Prompt:
Retype exactly the lines below, beginning with the first and ending with the line where "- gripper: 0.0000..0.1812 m" appears.

○ ○ ○ ○

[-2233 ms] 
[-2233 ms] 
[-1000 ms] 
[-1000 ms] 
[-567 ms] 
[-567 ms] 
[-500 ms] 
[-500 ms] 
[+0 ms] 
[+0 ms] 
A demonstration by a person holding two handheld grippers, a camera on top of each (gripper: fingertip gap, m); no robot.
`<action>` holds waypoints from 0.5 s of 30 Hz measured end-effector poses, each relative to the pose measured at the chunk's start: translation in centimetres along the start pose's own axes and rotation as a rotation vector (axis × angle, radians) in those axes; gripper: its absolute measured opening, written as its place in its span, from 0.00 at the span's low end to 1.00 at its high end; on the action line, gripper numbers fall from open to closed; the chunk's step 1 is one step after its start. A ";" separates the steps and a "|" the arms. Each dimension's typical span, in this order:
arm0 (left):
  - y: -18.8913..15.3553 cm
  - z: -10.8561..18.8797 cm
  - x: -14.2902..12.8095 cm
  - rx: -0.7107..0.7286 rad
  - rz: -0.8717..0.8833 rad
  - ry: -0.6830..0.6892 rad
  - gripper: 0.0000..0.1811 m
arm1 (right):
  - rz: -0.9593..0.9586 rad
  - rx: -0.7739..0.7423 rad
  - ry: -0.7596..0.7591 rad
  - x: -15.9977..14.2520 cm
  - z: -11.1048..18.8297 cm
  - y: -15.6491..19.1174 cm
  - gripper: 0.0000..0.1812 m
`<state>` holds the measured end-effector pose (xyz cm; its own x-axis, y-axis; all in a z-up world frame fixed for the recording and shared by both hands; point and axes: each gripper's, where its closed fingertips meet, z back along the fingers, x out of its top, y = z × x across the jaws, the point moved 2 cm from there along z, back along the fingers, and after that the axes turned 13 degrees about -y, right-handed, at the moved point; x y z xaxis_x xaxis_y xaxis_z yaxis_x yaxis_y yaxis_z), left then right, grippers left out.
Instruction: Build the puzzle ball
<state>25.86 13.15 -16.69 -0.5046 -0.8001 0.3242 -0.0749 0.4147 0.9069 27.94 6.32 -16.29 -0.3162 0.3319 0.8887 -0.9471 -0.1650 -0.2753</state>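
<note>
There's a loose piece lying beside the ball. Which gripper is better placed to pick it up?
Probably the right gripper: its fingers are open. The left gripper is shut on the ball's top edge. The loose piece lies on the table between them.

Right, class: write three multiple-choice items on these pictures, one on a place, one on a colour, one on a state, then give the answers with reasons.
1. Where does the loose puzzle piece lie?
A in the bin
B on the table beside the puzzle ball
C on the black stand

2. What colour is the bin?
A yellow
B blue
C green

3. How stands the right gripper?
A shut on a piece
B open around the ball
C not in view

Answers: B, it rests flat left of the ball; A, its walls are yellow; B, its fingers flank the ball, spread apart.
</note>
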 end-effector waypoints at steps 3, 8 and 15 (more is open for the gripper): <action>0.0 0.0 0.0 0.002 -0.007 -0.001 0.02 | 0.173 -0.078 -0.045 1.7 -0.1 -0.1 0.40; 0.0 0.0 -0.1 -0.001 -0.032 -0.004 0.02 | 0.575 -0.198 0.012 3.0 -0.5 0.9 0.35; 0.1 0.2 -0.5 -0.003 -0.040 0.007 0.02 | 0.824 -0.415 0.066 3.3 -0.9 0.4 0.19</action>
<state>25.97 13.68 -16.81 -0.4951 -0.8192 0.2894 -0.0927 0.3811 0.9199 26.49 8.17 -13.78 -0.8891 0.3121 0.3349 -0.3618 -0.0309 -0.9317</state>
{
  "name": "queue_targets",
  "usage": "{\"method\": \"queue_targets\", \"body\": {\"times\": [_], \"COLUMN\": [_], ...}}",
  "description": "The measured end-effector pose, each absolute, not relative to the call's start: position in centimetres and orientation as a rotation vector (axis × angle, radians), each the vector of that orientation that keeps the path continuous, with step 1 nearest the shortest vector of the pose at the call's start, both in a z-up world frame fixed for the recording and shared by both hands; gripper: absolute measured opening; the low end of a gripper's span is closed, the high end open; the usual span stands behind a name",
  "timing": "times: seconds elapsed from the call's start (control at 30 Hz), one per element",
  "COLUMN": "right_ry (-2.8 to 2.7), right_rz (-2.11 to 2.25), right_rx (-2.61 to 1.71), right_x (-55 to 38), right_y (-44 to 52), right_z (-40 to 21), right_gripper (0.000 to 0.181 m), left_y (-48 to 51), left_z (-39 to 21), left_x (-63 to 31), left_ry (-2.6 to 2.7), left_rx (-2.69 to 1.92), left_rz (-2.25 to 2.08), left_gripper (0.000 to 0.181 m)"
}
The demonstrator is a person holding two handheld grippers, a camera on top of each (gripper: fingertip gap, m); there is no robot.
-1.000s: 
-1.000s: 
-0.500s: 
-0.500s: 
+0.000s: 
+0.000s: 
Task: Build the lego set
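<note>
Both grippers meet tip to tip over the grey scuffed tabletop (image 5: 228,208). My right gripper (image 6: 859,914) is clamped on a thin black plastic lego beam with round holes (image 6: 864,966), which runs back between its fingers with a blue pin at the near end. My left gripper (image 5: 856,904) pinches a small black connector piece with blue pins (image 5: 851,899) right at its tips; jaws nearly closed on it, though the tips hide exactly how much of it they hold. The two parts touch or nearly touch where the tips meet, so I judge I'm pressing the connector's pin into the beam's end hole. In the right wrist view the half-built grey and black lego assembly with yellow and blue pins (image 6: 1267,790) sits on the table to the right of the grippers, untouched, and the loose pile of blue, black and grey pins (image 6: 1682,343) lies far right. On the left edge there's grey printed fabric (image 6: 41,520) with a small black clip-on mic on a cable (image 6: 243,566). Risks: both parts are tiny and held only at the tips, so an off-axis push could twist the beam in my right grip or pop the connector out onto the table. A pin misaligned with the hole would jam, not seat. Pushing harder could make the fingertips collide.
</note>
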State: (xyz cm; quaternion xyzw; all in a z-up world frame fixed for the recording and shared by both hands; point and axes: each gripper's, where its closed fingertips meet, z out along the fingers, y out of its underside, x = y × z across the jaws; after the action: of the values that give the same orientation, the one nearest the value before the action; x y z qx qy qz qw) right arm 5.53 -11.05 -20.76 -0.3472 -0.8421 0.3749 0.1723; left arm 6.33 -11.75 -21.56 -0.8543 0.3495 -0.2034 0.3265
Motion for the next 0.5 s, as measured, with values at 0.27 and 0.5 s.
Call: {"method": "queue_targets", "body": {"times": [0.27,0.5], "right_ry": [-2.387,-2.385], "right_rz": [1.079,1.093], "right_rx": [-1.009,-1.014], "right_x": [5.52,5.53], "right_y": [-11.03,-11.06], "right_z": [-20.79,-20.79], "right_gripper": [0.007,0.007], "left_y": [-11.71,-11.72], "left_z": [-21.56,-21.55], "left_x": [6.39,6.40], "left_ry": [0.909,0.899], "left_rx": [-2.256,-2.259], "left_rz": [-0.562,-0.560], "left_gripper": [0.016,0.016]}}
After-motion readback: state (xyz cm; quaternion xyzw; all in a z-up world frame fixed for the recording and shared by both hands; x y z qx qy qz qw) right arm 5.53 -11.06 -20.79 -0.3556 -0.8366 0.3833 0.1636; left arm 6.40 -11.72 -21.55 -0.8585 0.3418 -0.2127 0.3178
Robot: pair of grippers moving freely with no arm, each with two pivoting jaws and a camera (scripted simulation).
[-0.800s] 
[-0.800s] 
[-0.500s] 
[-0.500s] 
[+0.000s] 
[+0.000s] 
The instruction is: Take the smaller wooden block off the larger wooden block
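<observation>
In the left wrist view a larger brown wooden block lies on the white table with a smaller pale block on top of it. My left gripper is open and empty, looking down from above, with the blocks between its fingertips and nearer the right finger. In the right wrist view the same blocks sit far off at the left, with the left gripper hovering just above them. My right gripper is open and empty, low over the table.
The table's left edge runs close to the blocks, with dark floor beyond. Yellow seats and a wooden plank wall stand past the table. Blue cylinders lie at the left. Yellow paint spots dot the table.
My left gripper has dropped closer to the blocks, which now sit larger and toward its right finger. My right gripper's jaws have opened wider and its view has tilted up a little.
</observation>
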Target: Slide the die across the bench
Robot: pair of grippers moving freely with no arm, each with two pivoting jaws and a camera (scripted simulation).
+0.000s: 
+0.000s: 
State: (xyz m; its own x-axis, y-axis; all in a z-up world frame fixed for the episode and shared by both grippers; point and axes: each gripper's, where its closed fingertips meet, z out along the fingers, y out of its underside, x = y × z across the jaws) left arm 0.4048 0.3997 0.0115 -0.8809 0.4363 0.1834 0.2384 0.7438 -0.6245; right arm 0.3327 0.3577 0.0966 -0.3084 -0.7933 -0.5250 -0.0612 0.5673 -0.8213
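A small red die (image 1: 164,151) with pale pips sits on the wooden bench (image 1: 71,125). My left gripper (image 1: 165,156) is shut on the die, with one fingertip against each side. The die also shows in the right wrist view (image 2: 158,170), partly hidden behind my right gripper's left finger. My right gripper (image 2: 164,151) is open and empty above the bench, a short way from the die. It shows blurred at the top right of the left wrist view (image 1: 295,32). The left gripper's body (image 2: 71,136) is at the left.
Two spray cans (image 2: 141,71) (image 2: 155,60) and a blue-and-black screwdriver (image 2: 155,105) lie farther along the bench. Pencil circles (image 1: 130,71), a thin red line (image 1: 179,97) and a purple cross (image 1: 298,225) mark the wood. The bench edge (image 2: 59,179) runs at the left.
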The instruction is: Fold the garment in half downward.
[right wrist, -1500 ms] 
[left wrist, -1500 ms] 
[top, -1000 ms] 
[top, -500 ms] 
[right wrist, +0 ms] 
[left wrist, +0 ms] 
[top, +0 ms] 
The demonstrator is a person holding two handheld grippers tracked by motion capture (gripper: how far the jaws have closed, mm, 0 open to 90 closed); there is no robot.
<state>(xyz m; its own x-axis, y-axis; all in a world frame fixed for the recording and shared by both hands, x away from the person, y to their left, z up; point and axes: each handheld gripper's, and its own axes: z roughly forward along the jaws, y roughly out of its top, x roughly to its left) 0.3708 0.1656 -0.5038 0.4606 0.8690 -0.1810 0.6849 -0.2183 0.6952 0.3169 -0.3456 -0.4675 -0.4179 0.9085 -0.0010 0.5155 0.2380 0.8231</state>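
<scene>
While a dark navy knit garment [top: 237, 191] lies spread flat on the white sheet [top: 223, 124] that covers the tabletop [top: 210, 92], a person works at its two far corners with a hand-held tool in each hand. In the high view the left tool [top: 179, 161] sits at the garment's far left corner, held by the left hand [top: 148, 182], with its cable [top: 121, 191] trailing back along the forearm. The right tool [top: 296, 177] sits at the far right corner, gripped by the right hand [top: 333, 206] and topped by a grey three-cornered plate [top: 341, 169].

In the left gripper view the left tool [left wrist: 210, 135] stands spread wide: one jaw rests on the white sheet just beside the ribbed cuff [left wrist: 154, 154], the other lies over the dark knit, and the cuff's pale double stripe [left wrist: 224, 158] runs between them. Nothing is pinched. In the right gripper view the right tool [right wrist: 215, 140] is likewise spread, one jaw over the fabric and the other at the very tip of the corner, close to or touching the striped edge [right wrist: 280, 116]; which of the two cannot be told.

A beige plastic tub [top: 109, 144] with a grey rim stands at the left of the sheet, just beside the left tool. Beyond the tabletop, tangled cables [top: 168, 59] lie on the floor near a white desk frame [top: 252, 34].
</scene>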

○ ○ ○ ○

Answer for this exercise:
[-2233 ms] 
[-2233 ms] 
[-1000 ms] 
[-1000 ms] 
[-567 ms] 
[-567 ms] 
[-500 ms] 
[-500 ms] 
[+0 ms] 
[+0 ms] 
A demonstration by a person holding two handheld grippers, a camera on top of each (gripper: fingertip gap, m); no robot.
`<action>` holds waypoints from 0.5 s of 30 Hz measured end-effector poses, each relative to the pose measured at the chunk's start: translation in centimetres along the start pose's own axes and rotation as a rotation vector (axis × angle, radians) in those axes; gripper: its absolute measured opening, written as its place in its span, from 0.00 at the span's low end to 1.00 at its high end; on the action line, gripper numbers fall from open to closed; the chunk's step 1 is one step after its start. A ";" separates the steps and a "|" the arms. Each dimension's typical span, in this order:
arm0 (left):
  - y: -18.8913..15.3553 cm
  - z: -10.8561..18.8797 cm
  - x: -14.2902..12.8095 cm
  - rx: -0.7107..0.7286 rad
  - rz: -0.8717..0.8833 rad
  - ry: -0.6830..0.6892 rad
  - gripper: 0.0000..0.1811 m
arm1 (right):
  - rz: -0.9593..0.9586 rad
  - rx: -0.7739..0.7423 rad
  - ry: -0.7596..0.7591 rad
  - x: -15.9977..14.2520 cm
  - z: -11.1048..18.8297 cm
  - y: -15.6491..19.1174 cm
  - gripper: 0.0000..0.1812 m

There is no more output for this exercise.